Biri lider, diğeri ikinci.. Haftanın maçında Galatasaray, Başakşehir deplasmanında sahaya çift forvetle çıkıyor. Eren ile Gomis aynı anda sahada.. Bunun büyük bir risk olduğunu biz görüyoruz ama teknik direktör Tudor göremiyor. Çünkü tek hedefi var Başakşehir’i yenip “Ben de büyük maç kazanabiliyorum” demek. Ama karşısındaki rakip Başakşehir çetinceviz, kabuğunu kırmak kolay değil. Emre’nin yokluğuna rağmen takır takır top oynuyor. Çünkü Abdullah Avcı biliyor ki, Younes Belhanda’ya baskı yapınca Cim-Bom duruyor.
İlk 45’te Avcı’nın talebeleri söylenenleri harfiyen yaptı. Visca’nın iki asisti vardı ki, görülmeye değer. Birinde Attamah şık bir kafa vuruşuyla gol perdesini açtı, diğerinde Adebayor yine kafa vuruşu ile farkı ikiye çıkardı.
İlk yarıda Galatasaray ne mi yaptı dersiniz, hiçbirşey. Doğru dürüst pozisyon bulamadı. Defansında özellikle de kanatlarda açıklar verdi. Başakşehir’in ceza alanına yaptığı ortaları savuşturamadı. Soyunma odasına 2-0 geride giden Galatasaray’ın bütün hatlarıyla saldırarak ikinci yarıya başlayacağını tahmin ediyorduk. Beklediğimiz gibi de oldu. Latovlevici şık bir orta yaptı Gomis şık bir vuruşla farkı bire indirdi.

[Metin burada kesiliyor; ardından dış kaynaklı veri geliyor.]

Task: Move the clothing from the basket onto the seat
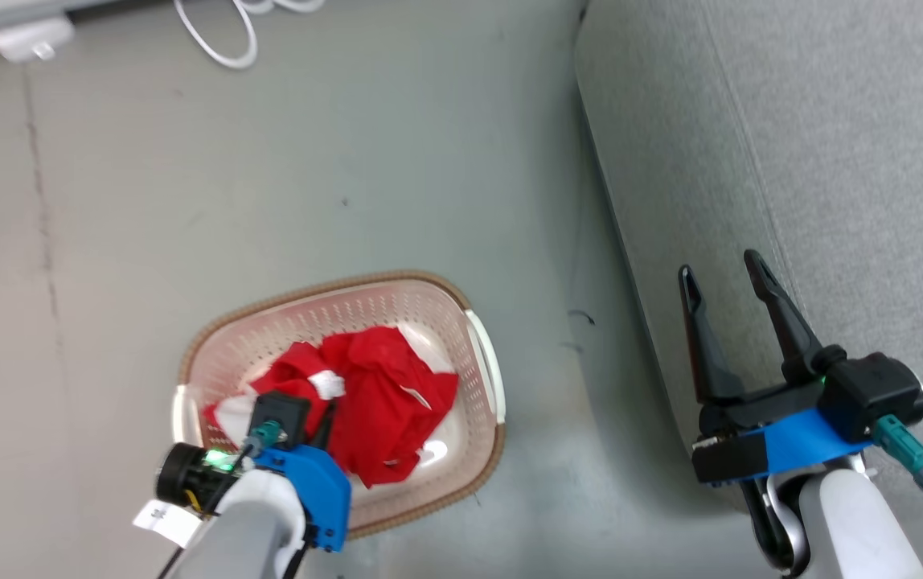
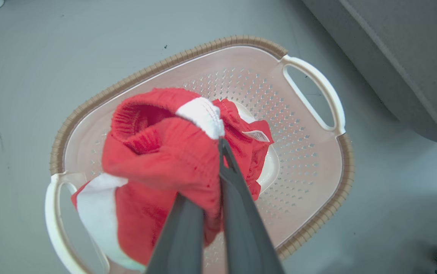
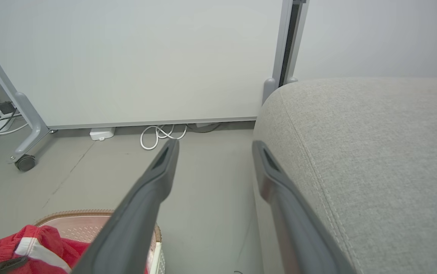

Aslan’ın defansındaki amatörce hatalar rakibin ekmeğine yağ sürdü. Maicon, Mariano ve Denayer topu seyredince, Adebayor fileleri sarstı. Bu golde Mossoro’nun payını unutmamak gerekir. Kaleci Muslera isyanında sonuna kadar haklıydı. Ligin lideri bu kadar basit gol yememeliydi. Skor 3-1 olunca Galatasaray çöktü, umutları tükendi. Tudor’un taktiksel hataları Galatasaray’ın sonunu hazırladı. Bir kez daha Tudor’un büyük maçların hocası olmadığı ortaya çıktı. 79’a kadar bir hoca neden oyuncu değiştirmez? Anlamak mümkün değil. Dördüncü golü de öldürücü darbeyi de gecenin yıldızı Togo’lu Adebayor vurdu. Kerim Frei golleri beşledi. Abdullah Avcı ve futbolcularını yürekten alkışlıyorum. Futbol nasıl oynanır herkese gösterdiler, zirveye ortak olmayı hakettiler.